• _WORK INSTRUCTION_
Copy out exactly the lines from the start of the data to the line containing "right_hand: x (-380". Include both.

• _PROVIDED DATA_
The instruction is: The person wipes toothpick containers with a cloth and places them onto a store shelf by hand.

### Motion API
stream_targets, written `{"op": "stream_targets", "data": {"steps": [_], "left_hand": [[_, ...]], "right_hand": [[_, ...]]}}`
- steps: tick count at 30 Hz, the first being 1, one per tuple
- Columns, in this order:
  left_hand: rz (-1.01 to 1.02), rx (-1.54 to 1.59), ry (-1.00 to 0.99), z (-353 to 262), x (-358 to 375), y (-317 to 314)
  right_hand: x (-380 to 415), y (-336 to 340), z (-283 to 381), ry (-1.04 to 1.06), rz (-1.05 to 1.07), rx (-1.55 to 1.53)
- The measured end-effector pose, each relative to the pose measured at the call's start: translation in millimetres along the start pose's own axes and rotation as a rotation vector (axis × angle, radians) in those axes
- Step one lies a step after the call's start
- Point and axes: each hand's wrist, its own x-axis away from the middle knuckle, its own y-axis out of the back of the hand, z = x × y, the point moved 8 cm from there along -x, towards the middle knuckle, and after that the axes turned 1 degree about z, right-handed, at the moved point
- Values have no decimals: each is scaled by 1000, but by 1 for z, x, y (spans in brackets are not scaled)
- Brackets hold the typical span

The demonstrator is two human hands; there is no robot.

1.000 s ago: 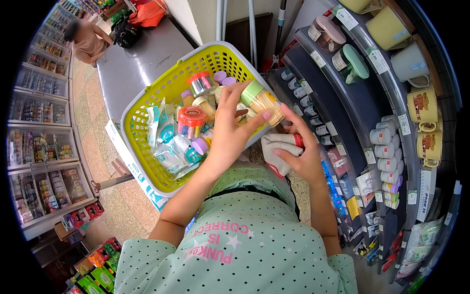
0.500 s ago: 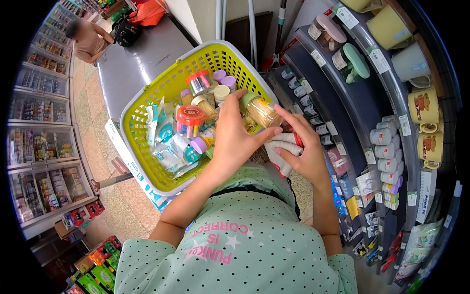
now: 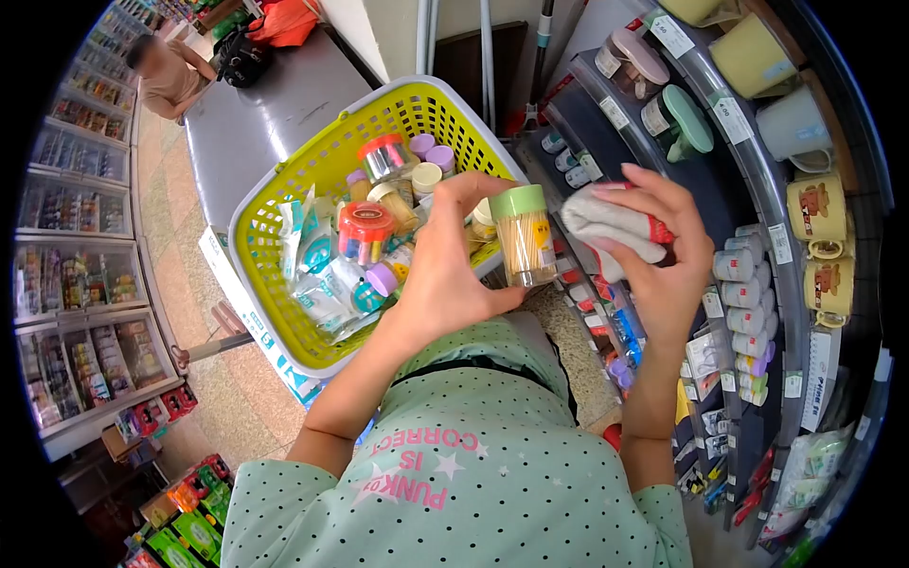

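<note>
My left hand (image 3: 437,275) is closed around a clear jar of toothpicks (image 3: 523,248) with a pale green lid. The jar stands roughly upright beside the right rim of a yellow-green basket (image 3: 413,102). In my right hand (image 3: 674,248) is a bunched grey-white cloth (image 3: 606,225) with a red edge, held just right of the jar and apart from it. Inside the basket lie a red-lidded jar (image 3: 365,233), a second red-topped container (image 3: 385,159), several toothpick jars (image 3: 396,204) with pale lids, and white-and-teal packets (image 3: 333,293).
On my right, curved shelves (image 3: 653,156) carry mugs (image 3: 816,208), lidded cups (image 3: 676,121) and small white jars (image 3: 746,293). A grey table (image 3: 260,133) stands behind the basket, with a black bag (image 3: 243,59) on it. A person (image 3: 172,80) sits at its far left.
The toothpick jar has turned more upright in my left hand. My right hand has moved off it, up and to the right, lifting the cloth with it.
</note>
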Motion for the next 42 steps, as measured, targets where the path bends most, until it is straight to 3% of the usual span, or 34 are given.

• _SOLUTION FOR THIS TASK_
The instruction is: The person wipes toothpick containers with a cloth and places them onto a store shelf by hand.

### Motion API
stream_targets, written `{"op": "stream_targets", "data": {"steps": [_], "left_hand": [[_, ...]], "right_hand": [[_, ...]]}}`
- steps: tick count at 30 Hz, the first being 1, one per tuple
- Columns, in this order:
  left_hand: rz (-1.01 to 1.02), rx (-1.54 to 1.59), ry (-1.00 to 0.99), z (-353 to 262), x (-358 to 375), y (-317 to 314)
  right_hand: x (-380 to 415), y (-336 to 340), z (-283 to 381), ry (-1.04 to 1.06), rz (-1.05 to 1.07), rx (-1.55 to 1.53)

The answer has now been finished.